Death by a 1000 projects
I\’m having trouble re-blogging this from Monica Peters site, so I\’ve cut and pasted it below:
Death by 1000 projects. That quote can from the recent Environmental Defense Society conference, though apologies, I’m not sure who to attribute it to. The point relates to the inefficiency of having such a large number of conservation projects underway around New Zealand that often work independently from one another.
Generally, the meta-objective of most community groups is to fix up a degraded part of the landscape. Poor land management policies may have started the inexorable decline, hastened by the arrival of pest animals and weeds. It doesn’t take much for a small remnant piece of bush or wetland to lose its ecological integrity, or mauri – it’s essential life force. It’s a huge bonus that there are so many volunteers who are motivated to come together either formally or informally to stop further declines and to bring back what used to occur in these places. Native birds. Rare plants. Eels and whitebait.
The challenge is the lack of cohesion between groups, as in many cases groups work independently on their project site. In addition, the data they collect is typically used to support funding applications and their own project management. However, there are some excellent models in Northland where the groups with shared objectives, namely protecting kiwi, collaborate and pool resources, with overall coordination provided by partners from the Dept. of Conservation/DOC, NGOs and others. Data are used by researchers to measure whether kiwi numbers are growing using this approach – and slowly, they are!

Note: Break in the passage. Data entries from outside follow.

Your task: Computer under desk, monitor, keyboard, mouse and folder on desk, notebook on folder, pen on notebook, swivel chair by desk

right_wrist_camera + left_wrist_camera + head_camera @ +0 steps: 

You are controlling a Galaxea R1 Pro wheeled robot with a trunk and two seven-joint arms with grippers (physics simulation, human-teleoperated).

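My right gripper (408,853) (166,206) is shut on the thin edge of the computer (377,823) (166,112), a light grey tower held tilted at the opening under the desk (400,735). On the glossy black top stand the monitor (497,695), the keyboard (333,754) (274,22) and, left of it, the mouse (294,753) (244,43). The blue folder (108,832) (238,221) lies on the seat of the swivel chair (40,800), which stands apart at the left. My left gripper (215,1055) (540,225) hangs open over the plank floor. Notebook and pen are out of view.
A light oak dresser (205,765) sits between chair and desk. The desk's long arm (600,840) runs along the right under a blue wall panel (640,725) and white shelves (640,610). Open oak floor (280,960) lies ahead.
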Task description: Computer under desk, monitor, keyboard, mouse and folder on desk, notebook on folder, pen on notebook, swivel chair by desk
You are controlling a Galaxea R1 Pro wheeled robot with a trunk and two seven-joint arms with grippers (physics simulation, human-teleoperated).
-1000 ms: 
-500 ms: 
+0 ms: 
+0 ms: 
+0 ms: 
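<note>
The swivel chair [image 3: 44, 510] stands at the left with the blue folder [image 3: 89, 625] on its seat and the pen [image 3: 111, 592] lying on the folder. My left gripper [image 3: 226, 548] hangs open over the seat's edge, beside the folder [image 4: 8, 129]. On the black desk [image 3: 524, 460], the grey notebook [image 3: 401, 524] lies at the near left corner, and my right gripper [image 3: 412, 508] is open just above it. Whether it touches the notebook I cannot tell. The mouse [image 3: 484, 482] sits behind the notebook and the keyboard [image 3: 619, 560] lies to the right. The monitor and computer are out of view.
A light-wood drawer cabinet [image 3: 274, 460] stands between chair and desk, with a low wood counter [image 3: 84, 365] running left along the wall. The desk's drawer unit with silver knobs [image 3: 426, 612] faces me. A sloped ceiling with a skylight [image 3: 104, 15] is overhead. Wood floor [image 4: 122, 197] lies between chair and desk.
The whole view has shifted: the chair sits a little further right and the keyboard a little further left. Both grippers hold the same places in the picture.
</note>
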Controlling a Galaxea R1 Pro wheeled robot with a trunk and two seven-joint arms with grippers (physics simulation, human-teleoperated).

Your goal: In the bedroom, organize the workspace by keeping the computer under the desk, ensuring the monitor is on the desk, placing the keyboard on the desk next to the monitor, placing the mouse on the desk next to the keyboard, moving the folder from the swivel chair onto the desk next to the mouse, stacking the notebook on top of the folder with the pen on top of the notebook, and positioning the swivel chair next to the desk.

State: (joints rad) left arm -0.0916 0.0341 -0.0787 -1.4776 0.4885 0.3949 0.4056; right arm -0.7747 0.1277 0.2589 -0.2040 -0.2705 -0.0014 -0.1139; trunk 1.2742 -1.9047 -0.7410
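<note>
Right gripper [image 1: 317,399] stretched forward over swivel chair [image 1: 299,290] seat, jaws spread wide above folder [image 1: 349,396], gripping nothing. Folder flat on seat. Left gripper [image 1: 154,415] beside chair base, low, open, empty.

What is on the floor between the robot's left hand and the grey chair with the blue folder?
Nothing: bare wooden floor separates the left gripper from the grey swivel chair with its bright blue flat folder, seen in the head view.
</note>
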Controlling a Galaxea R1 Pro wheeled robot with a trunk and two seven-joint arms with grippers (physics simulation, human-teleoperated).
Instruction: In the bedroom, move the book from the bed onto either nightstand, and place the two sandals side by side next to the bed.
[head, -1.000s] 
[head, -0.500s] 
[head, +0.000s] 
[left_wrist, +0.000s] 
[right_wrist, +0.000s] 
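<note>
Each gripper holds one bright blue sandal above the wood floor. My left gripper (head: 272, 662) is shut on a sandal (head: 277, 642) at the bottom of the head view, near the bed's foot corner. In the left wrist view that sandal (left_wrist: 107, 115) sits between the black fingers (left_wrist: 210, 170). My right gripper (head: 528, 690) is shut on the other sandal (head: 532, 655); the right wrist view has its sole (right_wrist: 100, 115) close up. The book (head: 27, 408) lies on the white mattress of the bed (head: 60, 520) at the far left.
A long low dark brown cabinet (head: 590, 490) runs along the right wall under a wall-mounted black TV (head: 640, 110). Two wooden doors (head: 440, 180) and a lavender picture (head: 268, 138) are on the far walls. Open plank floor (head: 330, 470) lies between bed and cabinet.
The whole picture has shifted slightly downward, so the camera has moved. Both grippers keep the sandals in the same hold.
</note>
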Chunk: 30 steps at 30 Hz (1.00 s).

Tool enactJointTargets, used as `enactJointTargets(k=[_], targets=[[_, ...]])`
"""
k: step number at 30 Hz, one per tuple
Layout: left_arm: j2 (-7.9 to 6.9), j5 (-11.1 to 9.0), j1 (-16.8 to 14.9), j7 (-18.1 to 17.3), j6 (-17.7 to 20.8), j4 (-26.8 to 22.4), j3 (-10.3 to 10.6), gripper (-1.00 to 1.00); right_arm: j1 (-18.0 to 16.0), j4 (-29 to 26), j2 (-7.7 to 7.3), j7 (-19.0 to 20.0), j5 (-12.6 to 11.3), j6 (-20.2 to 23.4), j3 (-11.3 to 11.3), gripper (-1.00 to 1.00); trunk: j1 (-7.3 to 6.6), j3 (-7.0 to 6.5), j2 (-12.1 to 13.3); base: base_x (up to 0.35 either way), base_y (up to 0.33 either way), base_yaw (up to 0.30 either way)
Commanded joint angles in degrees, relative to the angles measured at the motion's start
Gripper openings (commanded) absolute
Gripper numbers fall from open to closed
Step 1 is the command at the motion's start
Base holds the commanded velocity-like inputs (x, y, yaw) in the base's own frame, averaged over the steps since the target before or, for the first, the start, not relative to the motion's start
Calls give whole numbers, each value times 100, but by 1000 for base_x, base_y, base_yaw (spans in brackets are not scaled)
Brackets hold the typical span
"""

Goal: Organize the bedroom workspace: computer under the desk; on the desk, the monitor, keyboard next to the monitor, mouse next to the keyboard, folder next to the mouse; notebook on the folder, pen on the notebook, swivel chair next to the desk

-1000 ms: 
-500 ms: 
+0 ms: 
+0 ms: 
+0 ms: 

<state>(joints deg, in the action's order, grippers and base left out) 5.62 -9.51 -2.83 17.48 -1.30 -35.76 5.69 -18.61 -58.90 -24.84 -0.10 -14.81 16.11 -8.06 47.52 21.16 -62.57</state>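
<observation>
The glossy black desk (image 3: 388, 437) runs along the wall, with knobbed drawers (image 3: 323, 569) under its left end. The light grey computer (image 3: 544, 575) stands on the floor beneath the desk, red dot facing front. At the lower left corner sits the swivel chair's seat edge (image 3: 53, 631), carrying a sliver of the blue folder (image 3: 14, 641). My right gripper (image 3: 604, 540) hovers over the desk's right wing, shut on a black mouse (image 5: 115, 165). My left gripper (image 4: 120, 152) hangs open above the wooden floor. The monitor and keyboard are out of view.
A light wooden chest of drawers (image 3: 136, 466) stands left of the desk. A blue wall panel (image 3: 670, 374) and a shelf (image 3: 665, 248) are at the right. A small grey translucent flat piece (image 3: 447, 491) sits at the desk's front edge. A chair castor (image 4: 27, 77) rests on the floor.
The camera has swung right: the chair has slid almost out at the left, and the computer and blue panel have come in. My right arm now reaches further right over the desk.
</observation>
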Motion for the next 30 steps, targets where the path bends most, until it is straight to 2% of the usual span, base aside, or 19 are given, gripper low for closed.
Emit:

While applying this model results in various efficiencies (bulk buying of traps and trees; coordinated pest control operations and more opportunities for research), as well as useful data, making it work in other parts of the country is a challenge. It takes time to keep a single group operational let alone coordinate with others. In addition, the interests, capabilities and objectives of groups may differ – the debate around toxins vs. trapping can easily divide communities. Because objectives differ, monitoring needs also differ. I suspect independence, ownership and identity would also surface as important factors for consideration as grass-roots initiatives, the whole point of groups being to tackle work that e.g., agencies would otherwise not carry out.
Across ‘the ditch’ is a different model. The ambitious Gondwana Link project covers a 1000 km swathe of south-western Australia, one of the world’s biodiversity hot spots. Rather than being perceived as one giant project, Gondwana Link Ltd seeks to fit smaller area programs together in order to effect landscape change. Interestingly, this approach doesn’t actually imply that the programs and groups work closely together, “…but that their results fit closely together”. This poses multiple challenges for measuring success – which is still a work in progress. Although Gondwana Link Ltd aims to improve ‘fitting together’, ultimately it is the groups’ responsibility for achieving on ground change in their localities.
For the New Zealand context, I had a quick think about what a future model might look like compared to the current scenario and came up with the following diagrams.
Figure 1. Currently, community groups are individually supported by project partners (white arrows) Community-generated data are self-used (circular black arrows), while data use by partners is weak (dotted black arrows). In contrast, partners are both coordinators and end-users of crowd-sourced citizen science data, so the links there are strong.
Figure 2. A future scenario shows a collaborative model of groups – using the idea of Kiwi Coast. As well as quantifying project objectives, data are shared with project partners (black arrows) and between groups and citizen science projects where research objectives align (black arrows). Community generated data are eventually fed into evidence-based policy-making (black arrow) – this is an area that hasn’t been discussed in NZ though is gaining considerable momentum overseas. An independent organisation supports data integration among groups, citizen science projects, partners and policy-makers. To date, there’s a European, American and Australian Citizen Science Association. NZ should definitely be next!